> **Exercise instructions**
Produce a copy of every line in the records that holds the string "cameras".

[[ Data for this exercise, beginning ]]

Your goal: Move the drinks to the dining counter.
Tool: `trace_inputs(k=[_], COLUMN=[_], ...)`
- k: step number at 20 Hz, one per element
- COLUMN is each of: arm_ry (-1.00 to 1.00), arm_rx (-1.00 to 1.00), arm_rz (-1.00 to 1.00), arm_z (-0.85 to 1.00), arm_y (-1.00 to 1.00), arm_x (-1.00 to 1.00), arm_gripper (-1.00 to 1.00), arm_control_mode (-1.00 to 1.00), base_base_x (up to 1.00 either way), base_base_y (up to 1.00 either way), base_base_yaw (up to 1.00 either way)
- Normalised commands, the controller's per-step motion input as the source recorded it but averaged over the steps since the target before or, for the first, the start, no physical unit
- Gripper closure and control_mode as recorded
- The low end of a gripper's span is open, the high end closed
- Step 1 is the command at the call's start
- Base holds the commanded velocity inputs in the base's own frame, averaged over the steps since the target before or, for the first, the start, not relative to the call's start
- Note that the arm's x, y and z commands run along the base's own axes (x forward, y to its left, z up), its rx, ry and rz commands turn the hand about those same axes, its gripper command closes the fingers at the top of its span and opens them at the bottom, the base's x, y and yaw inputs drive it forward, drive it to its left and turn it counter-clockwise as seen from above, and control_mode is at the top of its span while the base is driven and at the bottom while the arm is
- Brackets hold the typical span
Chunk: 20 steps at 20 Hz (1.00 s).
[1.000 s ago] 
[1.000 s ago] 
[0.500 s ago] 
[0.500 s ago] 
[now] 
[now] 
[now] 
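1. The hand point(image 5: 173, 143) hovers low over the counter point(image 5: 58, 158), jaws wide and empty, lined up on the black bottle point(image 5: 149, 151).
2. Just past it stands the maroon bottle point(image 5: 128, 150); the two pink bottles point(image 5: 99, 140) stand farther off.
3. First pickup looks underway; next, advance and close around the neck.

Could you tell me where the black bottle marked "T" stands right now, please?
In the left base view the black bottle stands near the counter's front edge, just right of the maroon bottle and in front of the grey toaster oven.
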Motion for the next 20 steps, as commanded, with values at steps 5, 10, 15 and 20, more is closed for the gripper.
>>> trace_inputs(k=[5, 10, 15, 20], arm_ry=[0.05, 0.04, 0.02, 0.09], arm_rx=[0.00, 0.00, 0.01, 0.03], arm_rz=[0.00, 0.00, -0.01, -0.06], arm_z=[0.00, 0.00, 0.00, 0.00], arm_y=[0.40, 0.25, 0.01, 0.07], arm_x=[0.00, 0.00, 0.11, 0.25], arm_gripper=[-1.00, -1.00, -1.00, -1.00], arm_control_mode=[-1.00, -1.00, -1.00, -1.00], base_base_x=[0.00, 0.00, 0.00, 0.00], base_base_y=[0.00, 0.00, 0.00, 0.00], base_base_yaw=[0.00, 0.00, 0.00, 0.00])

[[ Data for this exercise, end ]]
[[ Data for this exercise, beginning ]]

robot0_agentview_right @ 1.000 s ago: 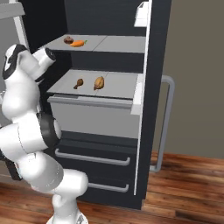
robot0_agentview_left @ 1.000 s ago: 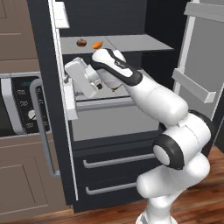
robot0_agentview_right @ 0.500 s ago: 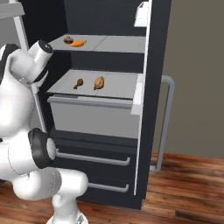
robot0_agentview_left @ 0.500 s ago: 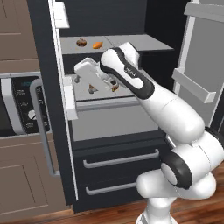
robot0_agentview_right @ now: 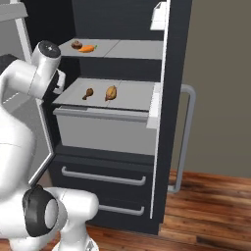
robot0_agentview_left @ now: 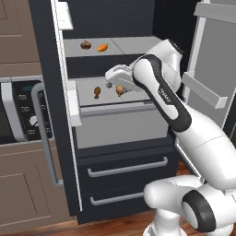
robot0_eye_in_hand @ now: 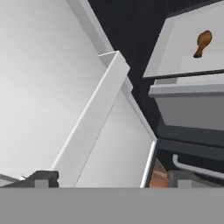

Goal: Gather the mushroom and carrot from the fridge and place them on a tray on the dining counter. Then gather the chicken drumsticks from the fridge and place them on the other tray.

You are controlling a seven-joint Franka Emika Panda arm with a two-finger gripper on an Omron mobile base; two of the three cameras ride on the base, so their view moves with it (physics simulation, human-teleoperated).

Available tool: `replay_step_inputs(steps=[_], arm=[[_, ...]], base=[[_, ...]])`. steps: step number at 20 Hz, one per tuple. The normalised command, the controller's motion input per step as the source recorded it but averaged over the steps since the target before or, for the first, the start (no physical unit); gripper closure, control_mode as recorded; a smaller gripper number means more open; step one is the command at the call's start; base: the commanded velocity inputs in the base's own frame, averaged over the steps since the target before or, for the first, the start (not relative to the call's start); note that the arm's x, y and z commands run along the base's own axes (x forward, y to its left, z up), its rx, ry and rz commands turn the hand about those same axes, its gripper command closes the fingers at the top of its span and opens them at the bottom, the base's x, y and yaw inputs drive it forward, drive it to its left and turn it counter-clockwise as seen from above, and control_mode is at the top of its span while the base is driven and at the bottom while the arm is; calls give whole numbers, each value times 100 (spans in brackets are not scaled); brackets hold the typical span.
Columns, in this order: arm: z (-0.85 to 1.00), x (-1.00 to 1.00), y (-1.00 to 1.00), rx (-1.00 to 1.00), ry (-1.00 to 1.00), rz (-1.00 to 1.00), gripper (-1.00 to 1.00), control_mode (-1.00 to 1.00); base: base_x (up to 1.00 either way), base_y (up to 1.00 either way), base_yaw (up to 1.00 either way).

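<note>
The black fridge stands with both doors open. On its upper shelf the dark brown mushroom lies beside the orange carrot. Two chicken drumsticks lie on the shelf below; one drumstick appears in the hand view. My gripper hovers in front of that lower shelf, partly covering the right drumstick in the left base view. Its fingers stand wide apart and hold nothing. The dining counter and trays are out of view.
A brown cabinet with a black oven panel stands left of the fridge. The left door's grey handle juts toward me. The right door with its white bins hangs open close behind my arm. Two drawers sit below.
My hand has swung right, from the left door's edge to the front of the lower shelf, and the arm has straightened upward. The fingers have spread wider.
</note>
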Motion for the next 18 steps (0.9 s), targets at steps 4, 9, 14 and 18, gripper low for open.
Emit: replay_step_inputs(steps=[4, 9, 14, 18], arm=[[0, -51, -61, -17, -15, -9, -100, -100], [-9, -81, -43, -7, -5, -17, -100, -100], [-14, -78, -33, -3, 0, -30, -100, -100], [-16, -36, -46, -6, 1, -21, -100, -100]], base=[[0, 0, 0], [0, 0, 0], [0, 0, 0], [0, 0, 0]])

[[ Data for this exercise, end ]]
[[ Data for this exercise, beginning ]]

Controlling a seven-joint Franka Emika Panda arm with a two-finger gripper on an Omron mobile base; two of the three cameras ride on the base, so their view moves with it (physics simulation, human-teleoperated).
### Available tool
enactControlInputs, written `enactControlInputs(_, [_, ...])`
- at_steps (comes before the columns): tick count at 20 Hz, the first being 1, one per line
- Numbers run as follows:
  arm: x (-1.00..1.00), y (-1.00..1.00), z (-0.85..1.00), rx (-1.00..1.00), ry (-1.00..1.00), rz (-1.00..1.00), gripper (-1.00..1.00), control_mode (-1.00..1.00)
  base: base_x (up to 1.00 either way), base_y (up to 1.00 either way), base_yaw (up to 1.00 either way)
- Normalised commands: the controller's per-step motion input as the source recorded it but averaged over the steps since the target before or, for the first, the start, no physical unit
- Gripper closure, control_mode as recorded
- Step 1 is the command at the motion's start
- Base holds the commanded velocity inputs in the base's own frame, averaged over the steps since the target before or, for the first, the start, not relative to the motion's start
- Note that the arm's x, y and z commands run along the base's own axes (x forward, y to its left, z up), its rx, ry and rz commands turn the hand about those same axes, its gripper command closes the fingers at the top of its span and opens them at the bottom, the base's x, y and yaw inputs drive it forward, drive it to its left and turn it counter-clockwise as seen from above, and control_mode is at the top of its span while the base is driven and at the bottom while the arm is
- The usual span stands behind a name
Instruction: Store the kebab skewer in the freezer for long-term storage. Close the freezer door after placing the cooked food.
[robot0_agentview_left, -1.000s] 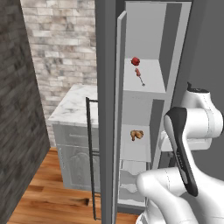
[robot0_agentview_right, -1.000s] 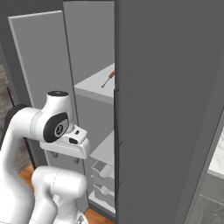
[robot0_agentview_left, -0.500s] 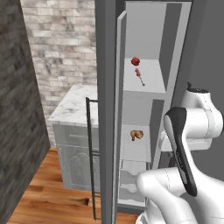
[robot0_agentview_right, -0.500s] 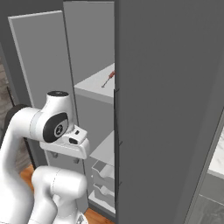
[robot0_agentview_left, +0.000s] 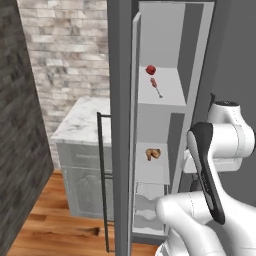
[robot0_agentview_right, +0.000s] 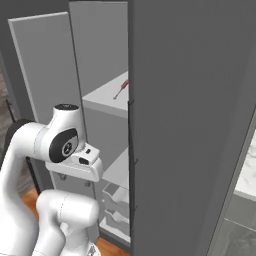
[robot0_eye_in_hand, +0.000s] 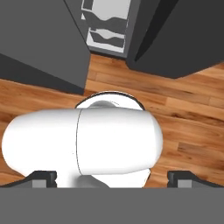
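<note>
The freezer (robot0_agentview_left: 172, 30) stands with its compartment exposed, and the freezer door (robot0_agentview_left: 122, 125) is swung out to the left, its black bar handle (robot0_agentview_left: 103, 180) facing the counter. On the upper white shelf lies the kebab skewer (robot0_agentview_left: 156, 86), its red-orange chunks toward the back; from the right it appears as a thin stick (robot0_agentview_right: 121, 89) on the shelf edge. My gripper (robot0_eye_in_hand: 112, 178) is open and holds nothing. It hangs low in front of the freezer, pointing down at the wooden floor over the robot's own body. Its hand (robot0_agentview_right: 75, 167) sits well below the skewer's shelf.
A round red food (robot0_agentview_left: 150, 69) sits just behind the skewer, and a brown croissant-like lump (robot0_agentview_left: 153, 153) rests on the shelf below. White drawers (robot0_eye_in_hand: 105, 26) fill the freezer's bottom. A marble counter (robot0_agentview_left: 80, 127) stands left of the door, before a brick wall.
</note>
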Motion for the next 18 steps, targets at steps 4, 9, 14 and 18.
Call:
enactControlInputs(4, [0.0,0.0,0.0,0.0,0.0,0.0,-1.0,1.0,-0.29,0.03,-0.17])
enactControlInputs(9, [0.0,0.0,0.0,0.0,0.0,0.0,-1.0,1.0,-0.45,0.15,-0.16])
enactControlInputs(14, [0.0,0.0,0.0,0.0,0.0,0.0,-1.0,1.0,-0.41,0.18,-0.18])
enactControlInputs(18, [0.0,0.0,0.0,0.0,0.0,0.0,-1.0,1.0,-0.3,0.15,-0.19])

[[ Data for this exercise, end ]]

> **Exercise result**
You are controlling a seven-joint Franka Emika Panda arm with a two-finger gripper on an Omron mobile base; two of the three cameras ride on the base, so their view moves with it (physics simulation, human-teleoperated).
Controlling a seven-joint Franka Emika Panda arm with a two-finger gripper on an Omron mobile base; two of the three cameras ride on the base, so their view moves with it (physics simulation, human-teleoperated).

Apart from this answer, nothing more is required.